- Ölsəm... bağışla
- Directed by: Rasim Ojagov
- Written by: Rustam Ibragimbekov
- Produced by: Ramiz Aliyev
- Starring: Fakhraddin Manafov; Gulzar Gurbanova; Sadaya Mustafayeva; Mukhtar Maniyev;
- Music by: Emin Sabitoglu
- Layouts by: Rafiz İsmailov
- Color process: Black and white (with coloured episodes)
- Production company: Azerbaijanfilm
- Release date: October 24, 1989;
- Running time: 87 minutes
- Countries: Azerbaijan SSR, Soviet Union
- Language: Russian (dubbed in Azerbaijani)

= Forgive Me If I Die =

1989 film by Rasim Ojagov

Forgive Me If I Die (Ölsəm... bağışla; Храм воздуха) is a 1989 Soviet-Azerbaijani romantic drama film about love and death directed by Rasim Ojagov, written by Rustam Ibragimbekov, and starring Fakhraddin Manafov, Gulzar Gurbanova, Sadaya Mustafayeva and Mukhtar Maniyev.

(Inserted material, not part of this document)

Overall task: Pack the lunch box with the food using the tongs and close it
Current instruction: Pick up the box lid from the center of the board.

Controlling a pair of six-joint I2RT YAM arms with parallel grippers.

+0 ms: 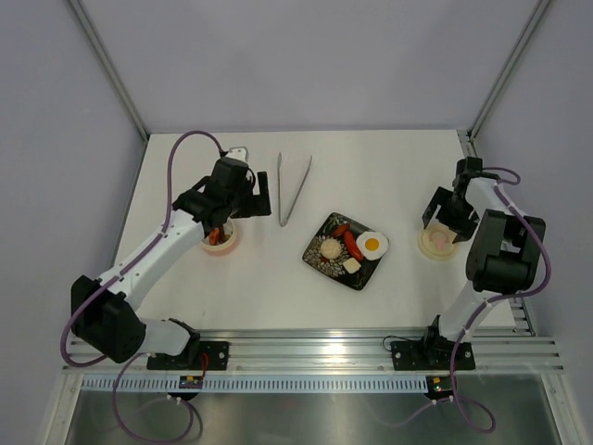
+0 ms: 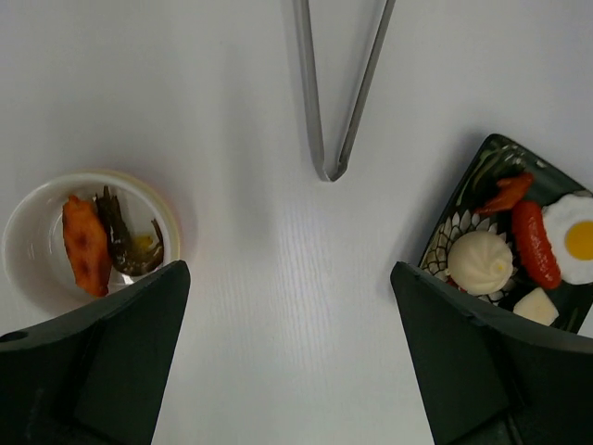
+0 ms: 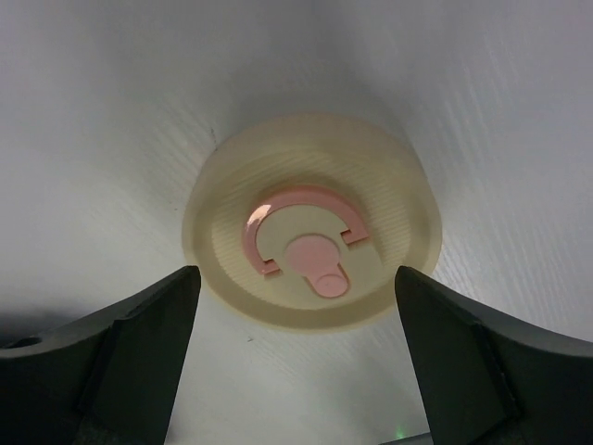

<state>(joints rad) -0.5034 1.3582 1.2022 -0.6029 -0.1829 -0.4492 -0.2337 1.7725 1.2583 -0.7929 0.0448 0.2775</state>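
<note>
Right, both claws are spread wide and carrying nothing. The left gripper point(image 2: 287, 278) hangs over bare table point(image 2: 278, 352), with the lunch box point(image 2: 37, 232) at lower left of its wrist view. An orange piece point(image 2: 83, 246) and some dark bits point(image 2: 130, 243) are already inside. The black plate point(image 2: 491, 158) sits at right with the bun point(image 2: 480, 262), sausage point(image 2: 536, 243), fried egg point(image 2: 579, 239) and a pale cube point(image 2: 537, 306) on it.

The tongs point(image 2: 332, 170) lie flat at top centre, well apart from both tub and plate. Their joined end points down the frame and the two arms fan off the top edge. I'd judge them light, stiff and springy. They look slick too, thin metal on a smooth table that could skate away or twist in the fingers. The best hold looks to be across both arms partway up from the joint, so a squeeze closes the tips.

Over at centre right of the overhead view, the right gripper point(image 3: 296, 278) straddles the lid point(image 3: 315, 222), fingers point(image 3: 139, 343) either side and not touching. It looks like rigid, light plastic, best taken across the rim.
</note>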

The film narrates the life story of Yusif, a man who got a contusion during the Second World War, deserted the army prior to the end of the war, arrested because of that, and saw his girlfriend married to another man.

==Production==
The movie was shot in Baku and Kislovodsk in 1989.